Madame Jessica Tierney, scientifique et chercheurs dans plusieurs universités américaines, a déclaré que cette forte augmentation de température coïncidait avec la croissance des émissions de gaz à effet de serre enregistrée au cours du 20ème siècle,  » Et l’étude est donc une preuve supplémentaire du réchauffement de la planète engendré par la croissance de ces émissions « , a -t-elle expliqué.

Elle poursuit en relevant que les grands lacs de l’Afrique orientale, tels que le Tanganyika, le Malawi, le Moero, le Turkana ont été formée il y a des millions d’années par le mouvement des plaques tectoniques qui déchire la vallée du Grand Rift Africain ( Rift Valley). De leur côté, les géologues de l’Université Brown de Rhodes Island ont utilisé du carbone 14 pour mesurer l’âge des sédiments sur le lit du lac. Ils ont ensuite testé les micro-organismes fossilisés dont les membranes changent selon les températures, pour évaluer les différentes températures qu’a atteint le lac Tanganyika dans le passé.

Il faut dire que la plupart des études sur le changement climatique se concentrent plutôt sur les températures atmosphériques, mais de plus en plus de scientifiques étudient ses effets sur les océans, les mers et les lacs, qui absorbent tous de grandes quantités de chaleur.

Une conférence internationale

Le magazine souligne que l’augmentation récente de température est corrélée avec une perte remarquable de productivité biologique dans le lac. Ce qui semble indiquer que des températures plus élevées pourraient affectées la vie aquatique.  » Le lac Tanganyika est devenu plus chaud, de plus en plus stratifié et moins productif au cours des 90 dernières années. Des températures sans précédent et une diminution de la productivité peuvent être attribuées au réchauffement climatique, avec des implications importantes pour la pêche dans ce lac.

Les températures de l’eau du lac ont augmenté de 0,9 degré Celsius et cette croissance a été accompagnée d’une chute du volume d’algues « , explique la scientifique Jessica Terney. Celle-ci a a enchaîné en affirmant :  » Nous montrons que la tendance au réchauffement que nous avons constatée affecte également ces endroits isolés dans les tropiques. Nous avons enregistré un réchauffement intense ces dernières années… pas seulement dû aux variations naturelles du climat ».

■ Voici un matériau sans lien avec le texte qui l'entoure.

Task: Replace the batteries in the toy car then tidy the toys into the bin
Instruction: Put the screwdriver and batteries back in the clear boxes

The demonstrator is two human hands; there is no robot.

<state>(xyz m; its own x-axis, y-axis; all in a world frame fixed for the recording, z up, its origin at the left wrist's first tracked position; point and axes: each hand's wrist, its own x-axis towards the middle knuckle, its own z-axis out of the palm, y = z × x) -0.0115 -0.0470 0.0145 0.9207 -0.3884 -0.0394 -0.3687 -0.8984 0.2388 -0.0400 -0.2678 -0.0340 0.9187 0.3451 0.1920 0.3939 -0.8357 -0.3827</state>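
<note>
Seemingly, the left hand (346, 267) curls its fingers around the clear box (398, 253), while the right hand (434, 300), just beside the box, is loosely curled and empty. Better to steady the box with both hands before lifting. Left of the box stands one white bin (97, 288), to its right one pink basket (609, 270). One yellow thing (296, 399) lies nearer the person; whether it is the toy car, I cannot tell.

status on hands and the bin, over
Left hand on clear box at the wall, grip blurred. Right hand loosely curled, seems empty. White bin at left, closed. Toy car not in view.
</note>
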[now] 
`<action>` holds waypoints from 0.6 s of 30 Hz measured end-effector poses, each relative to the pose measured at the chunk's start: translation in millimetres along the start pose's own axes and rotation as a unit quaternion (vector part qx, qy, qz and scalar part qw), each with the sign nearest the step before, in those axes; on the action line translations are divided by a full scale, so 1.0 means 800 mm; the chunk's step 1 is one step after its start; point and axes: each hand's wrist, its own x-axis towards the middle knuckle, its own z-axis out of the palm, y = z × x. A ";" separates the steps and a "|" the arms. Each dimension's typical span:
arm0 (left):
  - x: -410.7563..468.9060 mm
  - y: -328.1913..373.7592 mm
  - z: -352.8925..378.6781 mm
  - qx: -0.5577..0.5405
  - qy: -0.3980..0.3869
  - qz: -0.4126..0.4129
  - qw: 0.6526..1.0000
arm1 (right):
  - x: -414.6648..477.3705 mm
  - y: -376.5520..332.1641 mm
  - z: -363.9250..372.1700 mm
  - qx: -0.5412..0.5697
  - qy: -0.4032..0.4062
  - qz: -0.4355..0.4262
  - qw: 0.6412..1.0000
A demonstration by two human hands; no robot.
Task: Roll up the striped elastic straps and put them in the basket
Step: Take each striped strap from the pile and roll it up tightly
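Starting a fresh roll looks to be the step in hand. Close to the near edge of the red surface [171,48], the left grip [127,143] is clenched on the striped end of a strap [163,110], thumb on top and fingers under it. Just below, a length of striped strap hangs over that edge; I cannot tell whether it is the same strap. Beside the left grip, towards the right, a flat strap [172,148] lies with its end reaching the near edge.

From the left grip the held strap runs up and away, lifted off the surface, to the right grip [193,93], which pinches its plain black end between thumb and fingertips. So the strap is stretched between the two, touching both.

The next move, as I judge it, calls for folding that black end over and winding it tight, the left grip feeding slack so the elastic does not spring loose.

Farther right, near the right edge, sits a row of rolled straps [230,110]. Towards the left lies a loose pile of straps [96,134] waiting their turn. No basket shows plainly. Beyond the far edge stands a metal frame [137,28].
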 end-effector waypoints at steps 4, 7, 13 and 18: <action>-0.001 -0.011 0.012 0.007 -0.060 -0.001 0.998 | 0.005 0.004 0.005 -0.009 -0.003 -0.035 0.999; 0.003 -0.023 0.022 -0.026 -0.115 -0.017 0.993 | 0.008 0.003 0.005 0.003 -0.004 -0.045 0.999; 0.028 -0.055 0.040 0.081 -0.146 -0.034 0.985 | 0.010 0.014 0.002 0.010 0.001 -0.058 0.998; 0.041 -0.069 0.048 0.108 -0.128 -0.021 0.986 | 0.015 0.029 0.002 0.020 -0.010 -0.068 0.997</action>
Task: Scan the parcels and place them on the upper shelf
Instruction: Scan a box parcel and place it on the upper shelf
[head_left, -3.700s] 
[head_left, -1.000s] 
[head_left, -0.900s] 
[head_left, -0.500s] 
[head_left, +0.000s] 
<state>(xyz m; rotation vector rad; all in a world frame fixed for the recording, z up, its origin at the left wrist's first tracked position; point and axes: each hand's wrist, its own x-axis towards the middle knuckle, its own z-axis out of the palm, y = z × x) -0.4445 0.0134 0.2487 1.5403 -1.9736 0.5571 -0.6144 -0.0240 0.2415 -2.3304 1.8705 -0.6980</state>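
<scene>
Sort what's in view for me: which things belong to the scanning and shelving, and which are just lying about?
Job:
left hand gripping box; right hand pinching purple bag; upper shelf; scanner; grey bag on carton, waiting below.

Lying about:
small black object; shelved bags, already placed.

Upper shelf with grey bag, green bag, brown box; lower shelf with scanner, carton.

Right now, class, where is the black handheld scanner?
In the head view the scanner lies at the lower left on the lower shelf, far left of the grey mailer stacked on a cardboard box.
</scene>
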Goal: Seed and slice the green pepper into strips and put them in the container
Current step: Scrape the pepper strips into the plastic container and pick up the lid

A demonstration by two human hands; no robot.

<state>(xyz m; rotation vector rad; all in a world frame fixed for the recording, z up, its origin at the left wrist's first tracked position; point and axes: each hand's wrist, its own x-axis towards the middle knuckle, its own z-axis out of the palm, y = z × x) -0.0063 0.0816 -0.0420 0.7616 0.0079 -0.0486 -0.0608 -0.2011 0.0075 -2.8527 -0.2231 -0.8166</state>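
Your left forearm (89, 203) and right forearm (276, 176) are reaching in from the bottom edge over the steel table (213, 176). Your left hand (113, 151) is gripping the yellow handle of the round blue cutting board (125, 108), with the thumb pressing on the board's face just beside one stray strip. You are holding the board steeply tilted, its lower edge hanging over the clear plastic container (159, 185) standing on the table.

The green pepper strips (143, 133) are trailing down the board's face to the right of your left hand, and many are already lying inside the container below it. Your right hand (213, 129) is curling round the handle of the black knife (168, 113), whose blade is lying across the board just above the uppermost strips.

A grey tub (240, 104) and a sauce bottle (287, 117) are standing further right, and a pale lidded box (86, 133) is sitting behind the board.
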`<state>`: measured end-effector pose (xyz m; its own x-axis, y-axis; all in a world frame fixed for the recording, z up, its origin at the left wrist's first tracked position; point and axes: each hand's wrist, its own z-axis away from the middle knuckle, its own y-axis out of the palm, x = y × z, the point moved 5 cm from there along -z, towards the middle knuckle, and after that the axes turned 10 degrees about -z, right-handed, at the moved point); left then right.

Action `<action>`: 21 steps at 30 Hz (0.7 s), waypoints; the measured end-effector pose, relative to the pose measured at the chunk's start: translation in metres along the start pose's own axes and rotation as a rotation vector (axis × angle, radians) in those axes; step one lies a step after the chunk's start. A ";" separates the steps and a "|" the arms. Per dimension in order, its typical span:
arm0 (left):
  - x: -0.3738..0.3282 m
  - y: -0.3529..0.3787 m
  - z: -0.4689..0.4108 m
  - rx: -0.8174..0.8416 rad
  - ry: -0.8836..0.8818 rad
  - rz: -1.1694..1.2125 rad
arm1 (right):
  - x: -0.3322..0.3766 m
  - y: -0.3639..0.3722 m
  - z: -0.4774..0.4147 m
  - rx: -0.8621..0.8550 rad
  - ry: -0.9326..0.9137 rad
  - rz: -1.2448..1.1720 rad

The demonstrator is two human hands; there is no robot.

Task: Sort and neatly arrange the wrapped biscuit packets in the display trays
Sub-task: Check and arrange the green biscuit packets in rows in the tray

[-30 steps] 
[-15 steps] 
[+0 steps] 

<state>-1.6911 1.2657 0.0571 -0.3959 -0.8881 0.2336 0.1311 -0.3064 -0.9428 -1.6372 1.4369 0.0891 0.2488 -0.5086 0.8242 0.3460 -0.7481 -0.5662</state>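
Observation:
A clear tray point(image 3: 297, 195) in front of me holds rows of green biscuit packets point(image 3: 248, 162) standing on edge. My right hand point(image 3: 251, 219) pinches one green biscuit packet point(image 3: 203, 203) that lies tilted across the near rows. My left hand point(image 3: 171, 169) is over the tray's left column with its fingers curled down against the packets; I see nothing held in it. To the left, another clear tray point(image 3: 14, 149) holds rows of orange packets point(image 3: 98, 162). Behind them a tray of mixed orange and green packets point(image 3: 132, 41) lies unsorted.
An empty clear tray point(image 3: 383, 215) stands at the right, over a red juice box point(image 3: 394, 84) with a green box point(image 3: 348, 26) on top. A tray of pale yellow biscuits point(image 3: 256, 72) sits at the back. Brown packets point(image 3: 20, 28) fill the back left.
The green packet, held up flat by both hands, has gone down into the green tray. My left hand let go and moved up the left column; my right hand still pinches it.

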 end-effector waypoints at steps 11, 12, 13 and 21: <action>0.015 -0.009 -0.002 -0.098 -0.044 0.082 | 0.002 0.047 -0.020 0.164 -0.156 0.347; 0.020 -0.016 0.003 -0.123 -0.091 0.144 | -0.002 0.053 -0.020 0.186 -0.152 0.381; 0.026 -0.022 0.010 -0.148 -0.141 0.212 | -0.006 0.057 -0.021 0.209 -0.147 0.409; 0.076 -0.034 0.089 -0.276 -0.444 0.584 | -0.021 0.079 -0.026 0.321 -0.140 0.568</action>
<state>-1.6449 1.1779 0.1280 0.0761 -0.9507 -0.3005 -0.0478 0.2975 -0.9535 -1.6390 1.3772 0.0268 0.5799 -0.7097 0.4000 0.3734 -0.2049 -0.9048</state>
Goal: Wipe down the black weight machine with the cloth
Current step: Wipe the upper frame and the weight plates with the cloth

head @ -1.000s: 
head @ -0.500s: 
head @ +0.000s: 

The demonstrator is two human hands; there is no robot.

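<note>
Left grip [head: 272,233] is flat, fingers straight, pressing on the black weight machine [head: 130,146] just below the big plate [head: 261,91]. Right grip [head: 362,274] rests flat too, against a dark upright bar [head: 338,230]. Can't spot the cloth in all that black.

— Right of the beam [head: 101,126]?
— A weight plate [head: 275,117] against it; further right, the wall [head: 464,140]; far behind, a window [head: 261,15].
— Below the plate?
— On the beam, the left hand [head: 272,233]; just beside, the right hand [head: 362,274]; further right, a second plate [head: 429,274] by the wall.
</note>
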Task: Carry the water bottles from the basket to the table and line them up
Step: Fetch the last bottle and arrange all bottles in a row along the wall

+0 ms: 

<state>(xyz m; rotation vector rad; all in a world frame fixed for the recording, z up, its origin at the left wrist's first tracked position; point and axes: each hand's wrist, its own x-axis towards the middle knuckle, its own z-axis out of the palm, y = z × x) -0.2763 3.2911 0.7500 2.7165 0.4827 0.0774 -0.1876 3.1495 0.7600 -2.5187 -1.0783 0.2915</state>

Elle a ajouté que la vie aquatique dans le lac avait été affectée parce que dans un lac aussi profond que le Tanganyika, les nutriments se forment au fond du lac, mais les algues qui en ont besoin vivent à la surface. Les scientifiques ont, enfin, constaté que d’autres facteurs tels que la surpêche, peuvent être un danger plus important que le réchauffement pour la biodiversité du lac.

Dans le souci de sauvegarder le lac Tanganyika qui constitue, à tout point de vue, l’une des plus grande réserves en eau douce de la planète, les scientifiques entendent organiser, en collaboration avec la Banque Mondiale, une conférence internationale pour la sauvegarde et la protection du Lac Tanganyika et de sa biodiversité.